## Work required
In the data below, which lines contain "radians"? List them by copying each one.
--- Source material Enclosed Below ---
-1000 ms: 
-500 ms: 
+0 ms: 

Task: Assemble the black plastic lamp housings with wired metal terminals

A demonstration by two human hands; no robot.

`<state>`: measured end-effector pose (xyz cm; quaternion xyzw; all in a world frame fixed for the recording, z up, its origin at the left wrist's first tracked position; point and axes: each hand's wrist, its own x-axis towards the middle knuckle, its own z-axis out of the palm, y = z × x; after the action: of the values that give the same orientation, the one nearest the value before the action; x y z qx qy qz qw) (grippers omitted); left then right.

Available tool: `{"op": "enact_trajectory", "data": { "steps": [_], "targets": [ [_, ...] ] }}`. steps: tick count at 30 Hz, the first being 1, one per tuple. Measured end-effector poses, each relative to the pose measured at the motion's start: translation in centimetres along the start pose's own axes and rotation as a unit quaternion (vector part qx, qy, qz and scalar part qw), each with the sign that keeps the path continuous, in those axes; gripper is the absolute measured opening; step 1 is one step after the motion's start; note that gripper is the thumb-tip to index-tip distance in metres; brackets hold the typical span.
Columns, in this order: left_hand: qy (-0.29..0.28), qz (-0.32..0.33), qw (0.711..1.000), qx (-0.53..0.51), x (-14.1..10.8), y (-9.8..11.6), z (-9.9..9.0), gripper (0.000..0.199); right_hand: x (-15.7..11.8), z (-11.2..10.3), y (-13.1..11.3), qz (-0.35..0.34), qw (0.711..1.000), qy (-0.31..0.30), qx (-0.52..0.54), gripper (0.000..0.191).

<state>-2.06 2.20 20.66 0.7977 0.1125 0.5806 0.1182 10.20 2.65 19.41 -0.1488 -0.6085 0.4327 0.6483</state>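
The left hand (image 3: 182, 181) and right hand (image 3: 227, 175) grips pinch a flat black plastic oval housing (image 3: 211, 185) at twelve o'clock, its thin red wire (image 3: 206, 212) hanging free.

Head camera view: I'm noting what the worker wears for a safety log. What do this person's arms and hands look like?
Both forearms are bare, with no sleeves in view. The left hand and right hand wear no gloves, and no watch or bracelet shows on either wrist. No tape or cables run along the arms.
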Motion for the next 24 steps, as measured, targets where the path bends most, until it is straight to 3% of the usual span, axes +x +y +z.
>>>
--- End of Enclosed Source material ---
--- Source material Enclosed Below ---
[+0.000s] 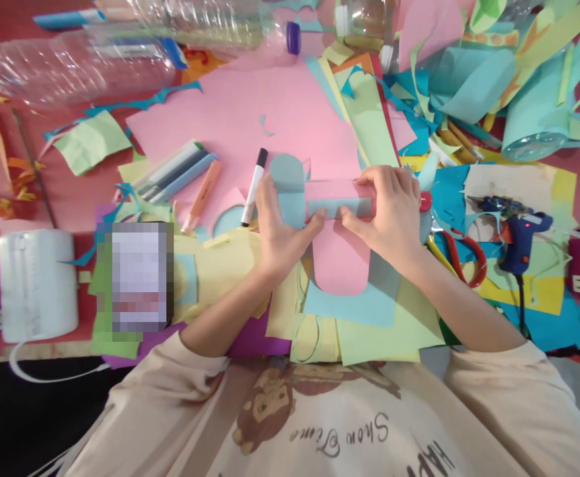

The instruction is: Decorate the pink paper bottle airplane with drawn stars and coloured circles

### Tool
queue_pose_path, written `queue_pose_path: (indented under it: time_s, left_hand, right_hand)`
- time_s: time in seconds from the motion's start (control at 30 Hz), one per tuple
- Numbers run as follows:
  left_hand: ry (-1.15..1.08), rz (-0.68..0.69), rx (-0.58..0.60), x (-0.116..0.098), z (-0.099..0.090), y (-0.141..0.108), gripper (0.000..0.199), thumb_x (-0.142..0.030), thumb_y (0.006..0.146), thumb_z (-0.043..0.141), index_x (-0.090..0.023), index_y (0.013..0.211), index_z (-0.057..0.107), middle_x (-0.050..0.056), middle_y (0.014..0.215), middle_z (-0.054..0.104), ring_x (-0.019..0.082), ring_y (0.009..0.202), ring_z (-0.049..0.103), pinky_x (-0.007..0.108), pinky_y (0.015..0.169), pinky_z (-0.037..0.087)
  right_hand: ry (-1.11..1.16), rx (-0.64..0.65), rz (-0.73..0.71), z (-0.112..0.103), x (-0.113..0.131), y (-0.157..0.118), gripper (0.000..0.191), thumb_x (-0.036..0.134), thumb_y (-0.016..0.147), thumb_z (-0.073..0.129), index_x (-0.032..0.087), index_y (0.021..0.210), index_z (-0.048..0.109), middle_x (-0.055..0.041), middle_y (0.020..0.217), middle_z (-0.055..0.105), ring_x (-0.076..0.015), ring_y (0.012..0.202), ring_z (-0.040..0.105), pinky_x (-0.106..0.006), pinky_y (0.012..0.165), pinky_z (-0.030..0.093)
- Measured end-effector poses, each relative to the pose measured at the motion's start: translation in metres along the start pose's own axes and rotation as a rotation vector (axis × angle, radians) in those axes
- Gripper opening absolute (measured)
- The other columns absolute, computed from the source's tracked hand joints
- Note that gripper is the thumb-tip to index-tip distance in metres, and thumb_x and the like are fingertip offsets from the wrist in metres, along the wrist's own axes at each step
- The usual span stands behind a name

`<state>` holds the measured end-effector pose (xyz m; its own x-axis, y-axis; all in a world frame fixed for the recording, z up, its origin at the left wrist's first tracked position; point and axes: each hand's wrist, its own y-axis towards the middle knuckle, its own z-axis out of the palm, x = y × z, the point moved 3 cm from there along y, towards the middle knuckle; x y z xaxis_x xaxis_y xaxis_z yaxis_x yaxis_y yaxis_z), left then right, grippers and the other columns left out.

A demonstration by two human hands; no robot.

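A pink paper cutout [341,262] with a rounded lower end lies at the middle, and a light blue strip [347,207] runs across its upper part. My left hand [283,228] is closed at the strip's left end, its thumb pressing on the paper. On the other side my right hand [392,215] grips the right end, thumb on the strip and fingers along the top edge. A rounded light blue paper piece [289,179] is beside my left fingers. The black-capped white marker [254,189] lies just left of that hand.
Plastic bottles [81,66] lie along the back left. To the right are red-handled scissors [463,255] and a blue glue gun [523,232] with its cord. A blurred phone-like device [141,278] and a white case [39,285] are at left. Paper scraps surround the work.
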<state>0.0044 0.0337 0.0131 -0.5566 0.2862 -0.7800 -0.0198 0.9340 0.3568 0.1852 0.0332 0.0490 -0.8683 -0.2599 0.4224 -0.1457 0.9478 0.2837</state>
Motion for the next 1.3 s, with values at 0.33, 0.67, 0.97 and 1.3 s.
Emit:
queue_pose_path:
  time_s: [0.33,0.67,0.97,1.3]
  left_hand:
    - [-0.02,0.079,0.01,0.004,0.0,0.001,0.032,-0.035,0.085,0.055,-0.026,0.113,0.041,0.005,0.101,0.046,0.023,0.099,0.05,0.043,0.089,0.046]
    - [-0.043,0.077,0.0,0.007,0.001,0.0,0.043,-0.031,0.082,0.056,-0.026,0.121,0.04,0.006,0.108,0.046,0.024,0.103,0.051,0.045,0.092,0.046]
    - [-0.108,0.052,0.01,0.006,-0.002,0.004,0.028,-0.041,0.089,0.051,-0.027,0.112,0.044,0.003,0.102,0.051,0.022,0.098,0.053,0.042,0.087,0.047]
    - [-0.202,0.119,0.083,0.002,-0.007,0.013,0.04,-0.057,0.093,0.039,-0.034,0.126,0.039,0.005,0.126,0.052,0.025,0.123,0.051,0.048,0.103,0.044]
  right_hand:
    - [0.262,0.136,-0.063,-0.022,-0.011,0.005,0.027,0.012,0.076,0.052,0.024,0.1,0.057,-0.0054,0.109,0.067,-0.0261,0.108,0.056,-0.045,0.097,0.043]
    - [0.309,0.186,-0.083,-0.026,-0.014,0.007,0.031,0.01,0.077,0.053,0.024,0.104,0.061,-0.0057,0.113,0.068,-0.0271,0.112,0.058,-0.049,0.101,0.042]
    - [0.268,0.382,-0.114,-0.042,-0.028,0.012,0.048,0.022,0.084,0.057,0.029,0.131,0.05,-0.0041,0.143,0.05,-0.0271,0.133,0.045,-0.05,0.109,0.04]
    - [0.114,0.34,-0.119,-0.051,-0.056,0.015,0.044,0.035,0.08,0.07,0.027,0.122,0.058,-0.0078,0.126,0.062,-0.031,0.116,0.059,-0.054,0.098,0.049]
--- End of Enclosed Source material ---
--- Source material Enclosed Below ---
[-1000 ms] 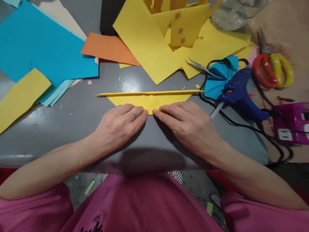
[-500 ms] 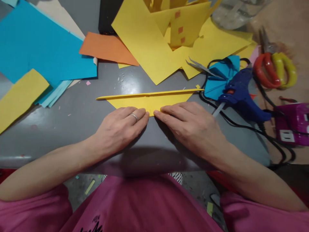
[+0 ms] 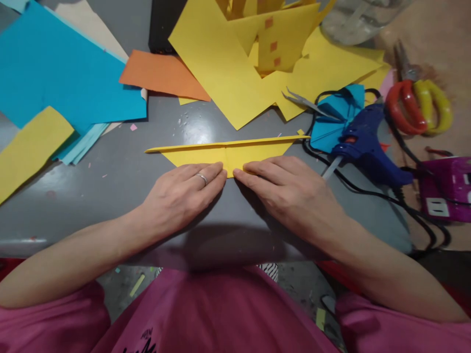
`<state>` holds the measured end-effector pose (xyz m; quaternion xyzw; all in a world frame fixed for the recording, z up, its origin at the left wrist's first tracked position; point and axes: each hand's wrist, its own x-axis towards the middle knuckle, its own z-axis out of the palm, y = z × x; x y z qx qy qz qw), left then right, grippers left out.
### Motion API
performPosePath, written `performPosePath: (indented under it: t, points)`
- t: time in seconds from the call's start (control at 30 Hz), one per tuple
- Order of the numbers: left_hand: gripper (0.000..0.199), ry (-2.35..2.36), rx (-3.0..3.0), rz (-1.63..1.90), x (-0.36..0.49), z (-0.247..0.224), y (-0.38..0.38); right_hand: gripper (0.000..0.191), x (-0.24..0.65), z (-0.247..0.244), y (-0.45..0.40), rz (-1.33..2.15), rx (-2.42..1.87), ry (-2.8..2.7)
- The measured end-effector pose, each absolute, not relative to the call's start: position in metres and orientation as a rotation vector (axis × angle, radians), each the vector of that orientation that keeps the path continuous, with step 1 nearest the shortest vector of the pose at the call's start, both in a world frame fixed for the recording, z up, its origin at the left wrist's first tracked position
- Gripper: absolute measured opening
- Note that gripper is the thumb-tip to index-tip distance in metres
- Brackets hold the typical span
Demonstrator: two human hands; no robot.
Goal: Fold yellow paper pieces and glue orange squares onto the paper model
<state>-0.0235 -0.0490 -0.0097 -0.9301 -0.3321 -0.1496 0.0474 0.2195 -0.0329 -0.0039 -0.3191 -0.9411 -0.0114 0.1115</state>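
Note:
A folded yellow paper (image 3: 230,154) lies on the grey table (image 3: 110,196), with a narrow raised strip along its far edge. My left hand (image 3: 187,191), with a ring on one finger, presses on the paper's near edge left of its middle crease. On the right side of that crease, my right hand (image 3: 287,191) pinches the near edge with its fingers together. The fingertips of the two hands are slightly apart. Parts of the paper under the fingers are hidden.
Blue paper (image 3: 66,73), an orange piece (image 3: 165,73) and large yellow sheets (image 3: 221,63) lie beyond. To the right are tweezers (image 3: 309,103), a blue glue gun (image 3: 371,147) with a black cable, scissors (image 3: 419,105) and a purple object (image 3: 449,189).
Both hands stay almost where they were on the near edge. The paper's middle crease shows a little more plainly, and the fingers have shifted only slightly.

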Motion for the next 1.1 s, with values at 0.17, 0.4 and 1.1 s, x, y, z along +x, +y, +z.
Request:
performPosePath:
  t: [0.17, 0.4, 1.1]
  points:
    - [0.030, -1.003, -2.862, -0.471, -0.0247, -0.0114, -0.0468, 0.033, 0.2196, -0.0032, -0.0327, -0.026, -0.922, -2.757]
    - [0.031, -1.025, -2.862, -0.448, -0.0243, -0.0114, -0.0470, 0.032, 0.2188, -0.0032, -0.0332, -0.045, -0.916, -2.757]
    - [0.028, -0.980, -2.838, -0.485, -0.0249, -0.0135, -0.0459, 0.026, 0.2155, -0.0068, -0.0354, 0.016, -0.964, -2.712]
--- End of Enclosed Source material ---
## Your response
- Measured end-effector poses, each relative to the pose measured at the motion's start: translation in metres along the start pose's own axes and rotation as a rotation vector (axis × angle, radians) in those axes
- The measured end-effector pose, each absolute, not relative to the call's start: position in metres and orientation as a rotation vector (axis × angle, radians), each the vector of that orientation that keeps the path continuous, with step 1 nearest the shortest vector of the pose at the call's start, both in a world frame fixed for the recording, z up, its origin at the left wrist's first tracked position

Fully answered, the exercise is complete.